我看了看畫上的魚玄機,她是個美人,畫的可以說近乎完美,但不知為什么,我卻總覺得還缺點什么。唐小婉殷切的看著我,等待著我的回答,我沉思片刻,最后搖了搖頭,“我看不出破綻。”
沒想到,這句話讓唐小婉神色大變,“破綻?你是說里面有破綻?”
我一怔,“沒有啊,我是說看不出破綻,就是說她很完美。”
“不對,月盈則缺,哪有什么完美?”唐小婉像變了一個人,眼神變的銳利,極端,甚至有些邪,“你是看出了不足,你不便明言,所以才故意說看不出破綻,是不是?”
“老師您別激動,小馬他不是這個意思”,楊陽趕緊圓場,“他是普通人的角度去欣賞這幅畫的,所以……”

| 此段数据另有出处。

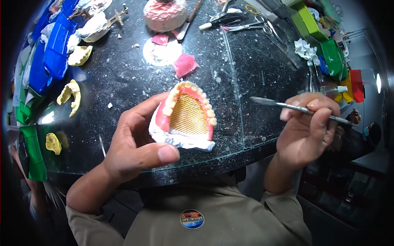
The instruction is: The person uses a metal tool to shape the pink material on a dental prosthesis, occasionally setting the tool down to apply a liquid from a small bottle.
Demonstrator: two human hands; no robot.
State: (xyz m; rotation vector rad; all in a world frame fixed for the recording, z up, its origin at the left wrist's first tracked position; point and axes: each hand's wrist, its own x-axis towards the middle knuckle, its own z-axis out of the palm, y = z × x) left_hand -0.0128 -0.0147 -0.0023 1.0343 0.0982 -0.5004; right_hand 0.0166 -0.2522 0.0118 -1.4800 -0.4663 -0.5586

“你別說話”,唐小婉打斷楊陽,冷冷的看著我,“小馬,我要你說,破綻在哪?”
“沒有破綻啊”,我尷尬的說。
“在哪?”她盯著我,“你說!”
“真的沒有……”我有點心虛。
唐小婉直直的看著我,沉默良久之后,突然她笑了,笑的我和楊陽都緊張起來。
“老師,您……沒事吧?”楊陽小心翼翼的問。
“楊陽,你先出去”,唐小婉平靜的看著我,“我有幾句話,要單獨和小馬說。”
楊陽想說什么,我看她一眼,示意她先出去。沒辦法,她只好點點頭,離開了畫室。
唐小婉親自把門關(guān)好,不慌不忙的回到我身邊,用一種怪異的眼神打量了我一陣,“你是巫師,三神教的巫師,修煉的是出神術(shù),對嗎?”
我一愣,“您怎么知道的?”
她嘴角一笑,“我生平癡迷兩樣事,一是學(xué)畫,二是修仙。幾十年來,修為雖無所成,但這眼睛多少還是可以看出一些秘密來的。你身上有藍(lán)色的護(hù)體靈火,那是三神教的巫靈之火;你身上還有一層淡淡的紫紅之光,那是修煉出神術(shù)而修出來的元靈神光。雖然你的出神術(shù)還未大成,但小小年紀(jì),就能打開近六十個陰竅,已經(jīng)是很不容易了。”
我突然一陣警覺,本能的后退了兩步,“唐老師……您到底想說什么?”
唐小婉輕輕嘆了口氣,“你為何怕我?難道還怕我傷你不成?小馬,你過來,過來呀,不要后退,過來我身邊……”
我越聽越害怕,莫名的害怕,“你……你……”
“我只是想讓你幫我看看這幅畫”,她走到我身邊,拉住我的手,“來,告訴老師,破綻在哪?好嗎?”
我眼前突然出現(xiàn)了一個景象,不由得大吃一驚,一把甩開她的手,“你不是唐小婉,你是魚玄機,魚玄機!”